“Carl Laemmle” is an inspired choice for the opening presentation of this year’s Los Angeles Jewish Film Festival because in many ways, the film and its protagonist embody the Jewish experience in America.
There is the penniless immigrant who pulls himself up by his bootstraps to become a mogul; the Jew as creator of Hollywood and the film industry; the overcompensating Jew as a 200% American; the liberal trailblazer; and the rescuer (or rejector) of his persecuted brethren in Europe.
Director, writer and producer James L. Freedman has woven together the threads to resuscitate the life and achievements of Carl Laemmle — a giant of a man at 5 feet 2 — who arrived in the United States from the southern German town of Laupheim as a 17-year-old.
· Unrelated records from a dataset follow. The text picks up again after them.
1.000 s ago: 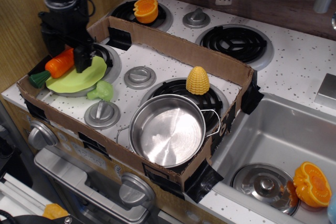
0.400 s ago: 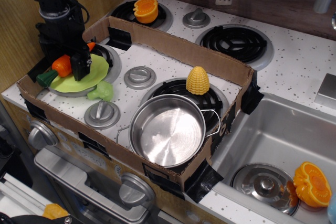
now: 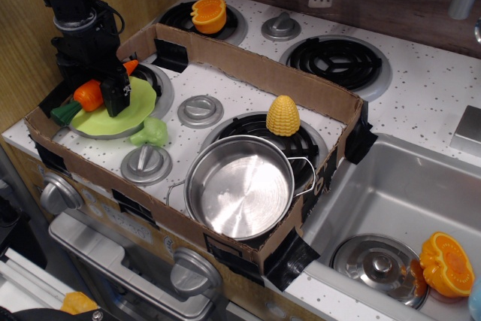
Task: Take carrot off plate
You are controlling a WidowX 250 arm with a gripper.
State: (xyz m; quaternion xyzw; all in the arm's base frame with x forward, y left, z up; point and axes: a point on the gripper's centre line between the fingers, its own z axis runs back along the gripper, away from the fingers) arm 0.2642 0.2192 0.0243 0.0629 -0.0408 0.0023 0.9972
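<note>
The orange carrot [image 3: 89,95] lies across the left rim of the lime-green plate [image 3: 135,103], its dark green stem end [image 3: 65,113] pointing to the front left and its tip [image 3: 131,67] to the back right. My black gripper [image 3: 109,89] is down over the carrot's middle. Its near finger [image 3: 117,95] presses against the carrot's side and the far finger is hidden behind it. The jaws look closed on the carrot, which still rests on the plate.
A cardboard wall [image 3: 248,69] rings the stove area. Inside it are a small green toy [image 3: 150,134] by the plate, a steel pot [image 3: 239,186], a yellow corn cob [image 3: 283,116] and silver burner discs [image 3: 200,110]. A halved orange [image 3: 209,13] sits at the back, and a sink [image 3: 406,208] is at the right.
My gripper came down from above the carrot onto its middle, then stayed nearly still. The carrot and plate shifted slightly, and the small green toy moved a little to the right.
</note>
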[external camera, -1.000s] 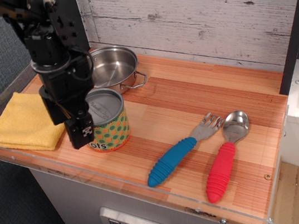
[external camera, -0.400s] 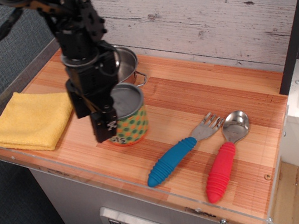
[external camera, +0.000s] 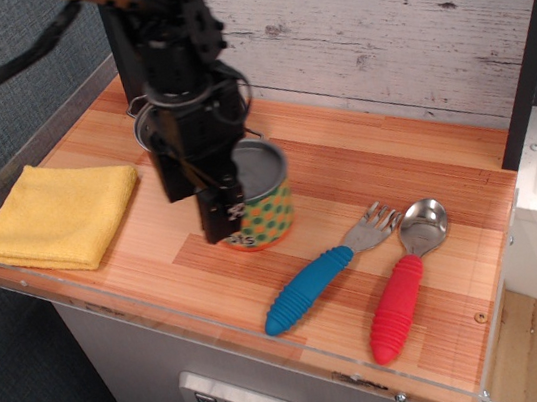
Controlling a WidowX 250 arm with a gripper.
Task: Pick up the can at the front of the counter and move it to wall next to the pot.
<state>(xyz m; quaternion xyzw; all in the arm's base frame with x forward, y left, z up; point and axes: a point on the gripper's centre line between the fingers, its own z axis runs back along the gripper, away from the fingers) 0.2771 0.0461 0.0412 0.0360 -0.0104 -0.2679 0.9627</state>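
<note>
The can, with its yellow-orange label and teal dots, is near the middle of the striped wooden counter. My gripper is shut on the can; one black finger covers its left side and the other is hidden behind it. I cannot tell whether the can rests on the wood or hangs just above it. The steel pot is at the back left, almost wholly hidden behind my arm; only a sliver of rim shows. The whitewashed plank wall runs along the back.
A folded yellow cloth lies at the left. A blue-handled fork and a red-handled spoon lie at the front right. A clear acrylic rim edges the counter. A dark post stands at the right.
My gripper has carried the can to the right and slightly back, from beside the yellow cloth to the counter's middle. My arm now covers the pot.
</note>
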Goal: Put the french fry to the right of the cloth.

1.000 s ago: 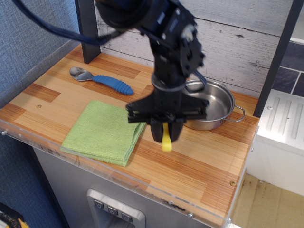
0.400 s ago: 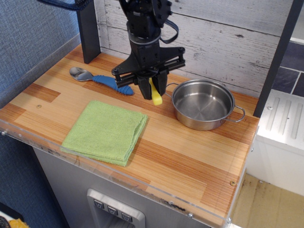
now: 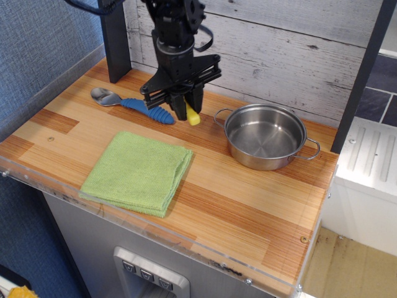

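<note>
Yellow french fry held tilted above wood, behind cloth; green cloth folded flat near front edge

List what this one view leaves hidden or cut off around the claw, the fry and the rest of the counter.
- French fry: only its lower end shows; the claw covers the rest.
- Arm: its upper part runs off the top edge.
- Spoon: the tip of its blue handle sits behind the claw.
- Pan: the outside of its far wall is hidden by its own rim.
- Cloth: anything beneath its folds is unseen.
</note>
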Robot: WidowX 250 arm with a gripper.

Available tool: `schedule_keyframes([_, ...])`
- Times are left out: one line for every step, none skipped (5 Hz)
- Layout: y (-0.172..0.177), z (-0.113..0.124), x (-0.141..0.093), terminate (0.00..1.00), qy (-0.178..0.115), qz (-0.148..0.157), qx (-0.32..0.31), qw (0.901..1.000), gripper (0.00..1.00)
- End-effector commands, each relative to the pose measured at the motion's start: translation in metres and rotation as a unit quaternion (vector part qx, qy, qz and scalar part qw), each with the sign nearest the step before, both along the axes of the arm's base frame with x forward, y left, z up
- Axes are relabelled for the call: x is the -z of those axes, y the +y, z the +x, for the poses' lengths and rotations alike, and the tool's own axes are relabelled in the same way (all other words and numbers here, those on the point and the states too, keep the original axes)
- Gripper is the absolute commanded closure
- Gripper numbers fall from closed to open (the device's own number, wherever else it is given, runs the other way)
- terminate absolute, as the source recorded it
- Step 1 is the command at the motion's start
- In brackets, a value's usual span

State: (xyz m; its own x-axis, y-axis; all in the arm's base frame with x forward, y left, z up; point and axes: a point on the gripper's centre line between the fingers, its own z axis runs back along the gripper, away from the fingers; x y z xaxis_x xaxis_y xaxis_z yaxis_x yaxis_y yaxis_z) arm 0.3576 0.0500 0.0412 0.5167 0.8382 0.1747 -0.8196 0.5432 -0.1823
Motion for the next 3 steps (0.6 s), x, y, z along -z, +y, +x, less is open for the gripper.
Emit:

Laemmle went on to pioneer the Hollywood studio, battle monopolies, empower women, make the ultimate anti-war film, invent the monster movie and enable hundreds of Jews to flee Nazi Germany.
Freedman had just finished a documentary on another Jewish icon, athlete and sportscaster Marty Glickman, when he chanced on an article about the Motion Picture Patents Co., whose most prominent member was inventor Thomas Edison. Among other cutting-edge inventions, Edison had come up with the Kinetograph, the first motion picture camera, and fiercely attacked anyone who threatened his patent monopoly.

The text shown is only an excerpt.